Yaşadıklarını ise Fatih Terim; "Sayın Aysal'ın da ifade ettiği gibi çok açık bir iletişim problemi yaşadık. Bunu kabul ediyorum. Ederim de, hiçbir zaman da reddetmedim. Ama ben derdimi başkanla birebir konuşarak halletmek istedim. Ama kapısından çıktıktan sonra yaşanılanları internet sitesinden, sosyal medyadan okumak istemedim. Velev ki biz dostuz. Velev ki aramızda iletişim problemleri var. Hepimiz iyi biliyoruz ki; problem olmayan ilişki yoktur. Herkesin problemi olur. Biz bütün bunlara rağmen, karşılıklı oturur, konuşur gerekirse yolları ayırırdık. Başarılar diler, eşyalarımı toplar çıkardım. 2. Gidişimde Özhan Canaydın'la konuşurken, artık ayrılmam gerektiğini söyledim. Teke tek oturduk, kendisi 'ben bunu açıklayamam' dedi. 'Ben açıklarım' demiştim. "Ben gelmem, söyleyemem, orada bulunamam' demişti. Koluna girmiştim, basın odasına gidip, sayın başkanım yanımda otururken, bunu açıklamıştım. Buna sayın başkan üzülmüştü. Tam 10 sene geçmiş. Hiçbir yerde, duydunuz mu? Hayır. Allah gani gani rahmet eylesin. Madem Galatasaray kültür ve değerlerinden bahsediyoruz, antrenmanı bitirip teri soğumadan, hocasına basına bildiren, arkasından yayın yapan televizyon kanalımız, hayal mahsülü bir haberi veren, evine bildirimde bulunmak için noter gönderen bir anlayış benim 40 yıldır, hatta daha öncesi, Galatasaray'da gördüğüm öğrendiğim bir uygulama değildir. Bu benim, hayatım boyunca rastladığım bir şey değildir. Galatasaray kulübü bu değildir. Bu benim Galatasaray'da tanımadığım, bilmediğim ve yaşamadığım bir davranış şeklidir. Ümit ederim yerli yabancı hiçkimse bunu yaşamaz" diye özetledi.
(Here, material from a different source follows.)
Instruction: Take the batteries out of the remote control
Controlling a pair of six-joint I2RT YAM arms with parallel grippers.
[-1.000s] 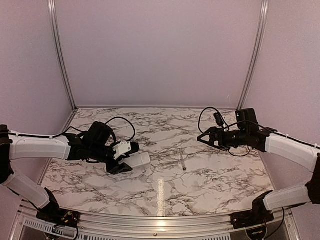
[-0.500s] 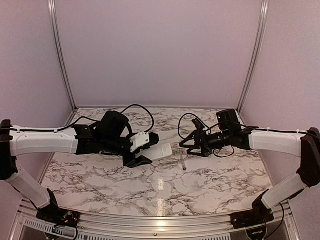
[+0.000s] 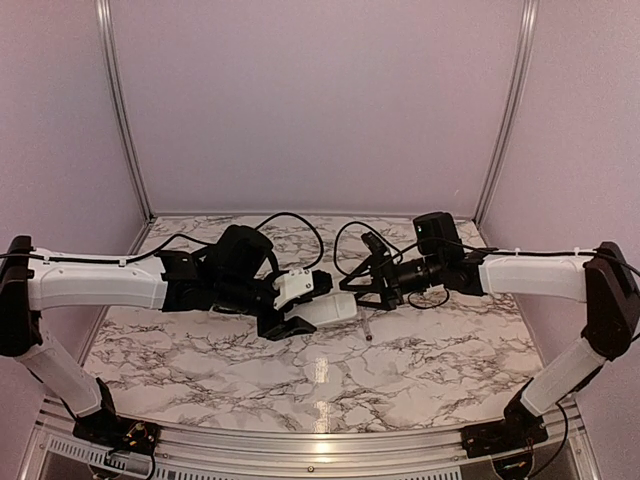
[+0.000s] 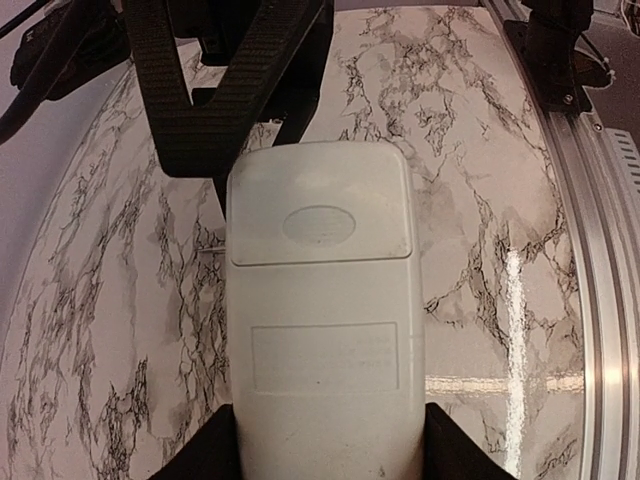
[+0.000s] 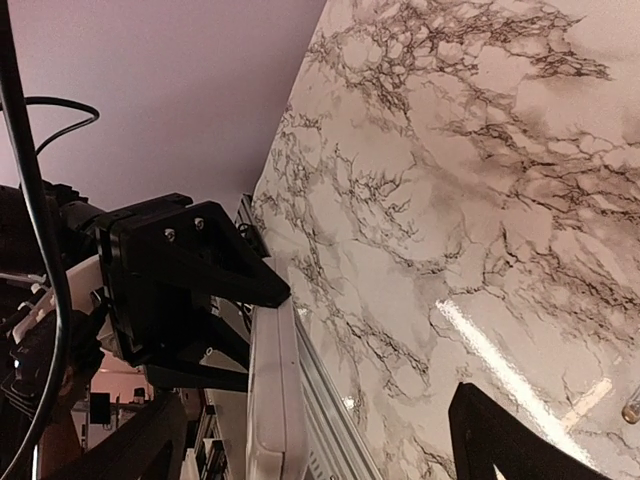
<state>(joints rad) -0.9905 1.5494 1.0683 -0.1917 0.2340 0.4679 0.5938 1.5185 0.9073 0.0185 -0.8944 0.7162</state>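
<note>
The remote control point(image 3: 332, 308) is a flat white bar held above the marble table, with my left gripper point(image 3: 292, 314) shut on its near end. In the left wrist view the remote control point(image 4: 320, 290) shows its back, a cover with an oval dimple point(image 4: 320, 222) closed over the far end. The batteries are hidden. My right gripper point(image 3: 357, 291) stands open at the remote's free end. In the right wrist view the remote point(image 5: 273, 400) is seen edge-on between my right gripper's point(image 5: 310, 450) two spread fingers, touching neither.
A slim little stick with a dark end point(image 3: 367, 328) lies on the marble just below the two grippers; its tip shows at the right wrist view's edge point(image 5: 632, 408). Black cables point(image 3: 300, 225) loop over both wrists. Aluminium rail point(image 3: 320, 440) along the near edge.
Both arms have come together over the table's middle. The left carried the remote rightward; the right swung left until its open fingers straddle the remote's end.
</note>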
"BAZILARINA HAKKIMI HELAL ETMİYORUM"

Telefon kayıtlarının basına gönderilmesine tepki gösteren Fatih Terim, "Ben de telefon kayıtlarını basına mı göndereyim. Bu bize yakışır mı? Telefon meselesi, Albayrak ve Dürüst'ün ayrılıkları, aylar öncesi yeni hoca iddiaları, primin futbolcularla konuşulması, yaşananlardan sonra geçmiş olsun denmesi bir yana, şampiyonluk için sadece futbolcuların kutlanması, daha neler neler. Bunları alt alta yazsam liste çok uzar. Bunların herhangi birinden sonra benim yerimde kim olsa istifa eder. Ben tam aksime, 4. Yıldızı takmadan gitmeyeceğim dedikçe, her şeyin şiddet arttı. Sanırım geriye baktıkça bazı şeyleri daha iyi anlıyorum. Sayın Aysal'ın televizyon programında Antalyaspor maçı sonrası söylediklerimi izlemekte bir kez daha fayda var. Maç sonra görevimin başında, göndermeye çalışsalar bile kalacağımı söylüyorum. Şimdi bunları görüştükten sonra her zor durumda bana ihtiyaç duyulan ve çağrıldığında koşulsuz hiç zorluksuz elimi ve gövdemi taşın altına sokmaktan geri kalmadım. Galatasaray kulübünde bana yaşatılanlardan dolayı bazılarına hakkımı helal etmiyorum" dedi.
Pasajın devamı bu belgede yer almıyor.